Some offshore Gabon hydrocarbon reservoirs containing oil, gas, and condensate were previously considered uneconomical. Many of the reservoirs are thin stacked, and each may have its own oil/water contact. The lithology can be complex and consists of interbedded sandstones, limestones, dolomites, and claystones. The amount of feldspars and mica affect basic interpretations, and low-resistivity contrast pay zones are common due to the presence of interbedded sand/shales. Clay volume, water saturation, and reservoir quality are highly variable and unpredictable based solely on conventional log interpretation.
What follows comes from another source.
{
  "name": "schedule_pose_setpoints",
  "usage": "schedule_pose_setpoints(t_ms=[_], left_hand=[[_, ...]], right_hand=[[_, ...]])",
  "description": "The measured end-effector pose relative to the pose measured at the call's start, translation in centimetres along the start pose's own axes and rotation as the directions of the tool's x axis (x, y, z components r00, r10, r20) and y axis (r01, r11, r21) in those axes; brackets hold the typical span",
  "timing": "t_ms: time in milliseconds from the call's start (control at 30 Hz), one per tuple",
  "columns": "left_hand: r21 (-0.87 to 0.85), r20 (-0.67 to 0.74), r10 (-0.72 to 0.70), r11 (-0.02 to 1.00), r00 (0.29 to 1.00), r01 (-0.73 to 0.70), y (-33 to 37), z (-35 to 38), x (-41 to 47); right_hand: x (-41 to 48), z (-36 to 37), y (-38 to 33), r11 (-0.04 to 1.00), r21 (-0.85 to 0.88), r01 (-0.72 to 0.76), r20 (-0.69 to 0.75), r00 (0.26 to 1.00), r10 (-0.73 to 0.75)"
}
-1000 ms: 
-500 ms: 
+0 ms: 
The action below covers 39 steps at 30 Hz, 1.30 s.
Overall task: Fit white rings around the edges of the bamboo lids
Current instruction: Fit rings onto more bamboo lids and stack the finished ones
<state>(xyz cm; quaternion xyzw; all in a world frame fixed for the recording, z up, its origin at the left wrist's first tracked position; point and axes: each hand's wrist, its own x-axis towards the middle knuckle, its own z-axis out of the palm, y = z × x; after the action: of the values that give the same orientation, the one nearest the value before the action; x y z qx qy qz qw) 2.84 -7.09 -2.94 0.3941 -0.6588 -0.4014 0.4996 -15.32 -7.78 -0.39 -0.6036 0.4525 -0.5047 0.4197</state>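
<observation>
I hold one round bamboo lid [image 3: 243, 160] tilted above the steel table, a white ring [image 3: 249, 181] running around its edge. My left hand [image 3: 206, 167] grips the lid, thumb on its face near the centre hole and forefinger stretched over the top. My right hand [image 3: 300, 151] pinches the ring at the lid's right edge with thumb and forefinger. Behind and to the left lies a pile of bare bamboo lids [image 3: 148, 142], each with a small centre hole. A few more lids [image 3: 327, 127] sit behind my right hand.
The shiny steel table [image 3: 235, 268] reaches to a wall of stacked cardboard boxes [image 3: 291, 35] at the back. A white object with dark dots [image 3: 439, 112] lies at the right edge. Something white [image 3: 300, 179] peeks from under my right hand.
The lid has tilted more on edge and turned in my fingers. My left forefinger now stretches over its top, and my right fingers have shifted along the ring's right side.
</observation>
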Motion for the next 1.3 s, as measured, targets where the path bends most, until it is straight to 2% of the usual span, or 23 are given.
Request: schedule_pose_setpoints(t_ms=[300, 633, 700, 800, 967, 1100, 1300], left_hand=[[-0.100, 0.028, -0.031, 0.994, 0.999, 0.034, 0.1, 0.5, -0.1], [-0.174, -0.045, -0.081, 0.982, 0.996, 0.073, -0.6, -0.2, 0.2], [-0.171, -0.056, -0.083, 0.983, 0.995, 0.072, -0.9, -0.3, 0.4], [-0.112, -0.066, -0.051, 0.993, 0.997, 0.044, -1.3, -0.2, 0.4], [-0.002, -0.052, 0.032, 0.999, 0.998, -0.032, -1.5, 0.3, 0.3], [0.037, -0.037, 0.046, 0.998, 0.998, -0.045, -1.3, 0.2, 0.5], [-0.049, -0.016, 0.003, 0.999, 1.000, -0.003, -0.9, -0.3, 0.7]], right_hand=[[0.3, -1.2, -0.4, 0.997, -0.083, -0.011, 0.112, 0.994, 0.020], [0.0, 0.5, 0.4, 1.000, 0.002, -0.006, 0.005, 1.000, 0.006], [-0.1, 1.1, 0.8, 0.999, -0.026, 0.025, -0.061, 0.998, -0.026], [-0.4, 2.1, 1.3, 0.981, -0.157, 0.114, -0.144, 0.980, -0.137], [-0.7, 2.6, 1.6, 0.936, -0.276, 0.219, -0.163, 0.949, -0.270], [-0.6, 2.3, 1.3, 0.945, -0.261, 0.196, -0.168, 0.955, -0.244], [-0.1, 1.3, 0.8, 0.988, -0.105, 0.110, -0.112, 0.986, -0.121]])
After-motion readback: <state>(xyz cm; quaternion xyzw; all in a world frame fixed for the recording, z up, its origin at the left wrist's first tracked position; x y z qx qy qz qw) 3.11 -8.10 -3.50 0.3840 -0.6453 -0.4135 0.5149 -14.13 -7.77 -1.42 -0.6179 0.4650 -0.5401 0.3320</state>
Halliburton and Perenco collaborated on an integrated workflow combining conventional logs, nuclear magnetic resonance (NMR) from the Magnetic Resonance Imaging Logging (MRIL®) tool, and pressure testing, sampling, and fluid analysis from Reservoir Description Tool (RDT™) technology. Irreducible water saturations from NMR were compared against total water saturations, as well as total porosity and permeability estimations to optimize formation pressure test depth selection. MRIL direct fluid typing was also used to optimize the fluid pumpout sampling stations, and sampling results favorably confirmed fluid predictions. If mobility was high enough to move formation fluids, a pumpout operation was performed to confirm the reservoir fluid type and to monitor and minimize the degree of filtrate contamination before PVT sample collection.
BOPD for an existing well
BOPD for a new well
A precise reevaluation of several reservoirs with MRIL and RDT pumpout wireline formation tester technologies on new wells resulted in large perforation campaigns with substantial gains in production: 1,000 BOPD on an existing well on the west flank of the field and more than 4,000 BOPD on another newly drilled well.
More than 100 meters of conventional whole core was cut in a field that produced for more than 15 years. Core analysis with a focus on sedimentology provided valuable reservoir architecture information. The MRIL service information was very complementary in this reservoir environment because it is mineralogy-independent and focuses on reservoir fluids. NMR provided reliable capillary and clay-bound water volumes for determining whether or not formations were at irreducible water saturation or if they would produce mobile water.
RDT pressure testing and fluid sampling were used to pump reservoir fluids from the formation into the tool to confirm mobility and to reliably confirm reservoir fluid type, reservoir compartmentalization, and oil/water contacts.
Sensor integration and collaborative formation evaluation and interpretation provided key information towards redesigning well completion strategies and increasing production from existing reservoir plays and for developing new hydrocarbon zones previously considered uneconomical.